Let me be upfront, I code for fun and this is a code challenge I've been working on the last couple of days in my spare time. The challenge is that I am given a bunch of words separated by spaces (document) and then a few search terms in a list. I have to find a spot in the document where those searchTerms are the closest. Basically, find the smallest subset of the document that contains all of the searchTerms and output that subset. So far, my function seems to be working on my system. However, when I upload, I am being told that my algorithm takes too long to execute. My thought process was to find every instance of a searchTerm in the document and then run itertools.product() against it. I then test each one to determine which one is the shortest based on index values. Here is what I have so far:

def answer(document, searchTerms):
    from itertools import product

    #build a list of the input document
    document = document.split()

    index = []
    #find all indexes for the searchTerms and build a list of lists 
    for w in searchTerms:
        index.append([i for i,x in enumerate(document) if x == w])

    #build iterator of all possible combinations of indexes for each of the searchTerms
    combinations = product(*index)

    #recover memory
    del index

    #build tuple of minimum distance between all search terms
    shortest  = min(((max(x) - min(x),x) for x in combinations),key=lambda x: x[0])

    return (' '.join(document[min(shortest[1]):max(shortest[1])+1]))

I tried to use multiprocessing to speed up sections of my code but haven't quite gotten the syntax right. For example:

from multiprocessing import Pool
p = Pool(processes=2)
shortest = p.map(min_max,combinations)

def min_max(combinations):
    return min(((max(x) - min(x),x) for x in combinations))

Results in:

Traceback (most recent call last):
File "./searchTerms2.py", line 65, in <module>
print (answer(document,searchTerms))
File "./searchTerms2.py", line 45, in answer
shortest = p.map(min_max,combinations)
File "/usr/lib/python2.7/multiprocessing/pool.py", line 251, in map
return self.map_async(func, iterable, chunksize).get()
File "/usr/lib/python2.7/multiprocessing/pool.py", line 567, in get
raise self._value
TypeError: 'int' object is not iterable

Any pointers would be greatly appreciated. Are there better way to attack this problem? Are there areas where I could be more efficient?

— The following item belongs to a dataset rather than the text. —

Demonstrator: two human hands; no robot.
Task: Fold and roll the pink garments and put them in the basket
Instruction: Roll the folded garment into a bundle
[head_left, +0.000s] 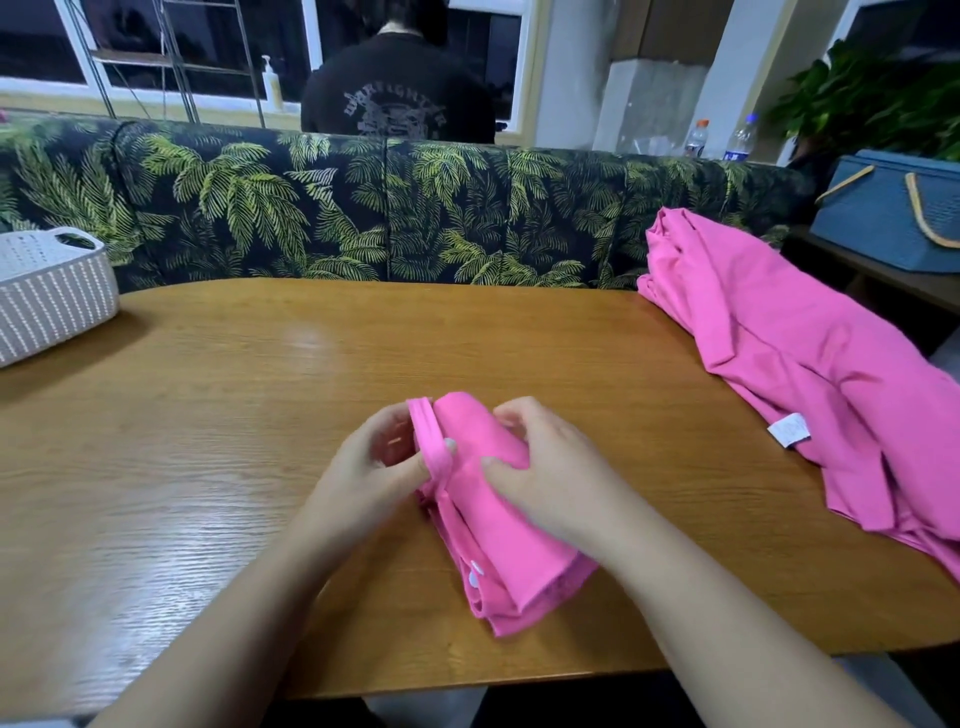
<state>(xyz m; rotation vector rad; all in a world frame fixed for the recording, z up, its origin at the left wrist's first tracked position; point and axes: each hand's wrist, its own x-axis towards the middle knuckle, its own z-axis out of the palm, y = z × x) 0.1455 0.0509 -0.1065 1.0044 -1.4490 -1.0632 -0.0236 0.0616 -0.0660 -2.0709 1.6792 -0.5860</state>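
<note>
A folded pink garment (498, 551) lies on the wooden table (208, 415) in front of me, its far end rolled up into a thick bundle. My left hand (374, 467) pinches the pink hem band at the left side of the roll. My right hand (545, 467) grips the roll from the right, thumb pressing into the fabric. A second pink garment (810, 364) lies loose and crumpled at the table's right edge, a white label showing. A white woven basket (52, 291) stands at the far left of the table.
A palm-print sofa back (389, 208) runs behind the table, with a person in a dark top seated beyond it. A blue basket with tan handles (883, 213) sits on a shelf at the right. Two bottles (719, 137) stand near a plant.
</note>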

--EDIT-- Further explanation of the problem:

document = 'this is a song that never ends it goes on and on my friend some people started singing it not knowing what it was and they will continue singing it forever just because this is the song'

searchTerms = ['this', 'goes','on']

should result in:

'this is a song that never ends it goes on'

This works in my current algorithm but not near quick enough if given a much larger document and searchTerms. I hope this is clearer...

I've been timing my code and it looks like my biggest performance hit is coming from:

shortest  = min(((max(x) - min(x),x) for x in combinations),key=lambda x: x[0])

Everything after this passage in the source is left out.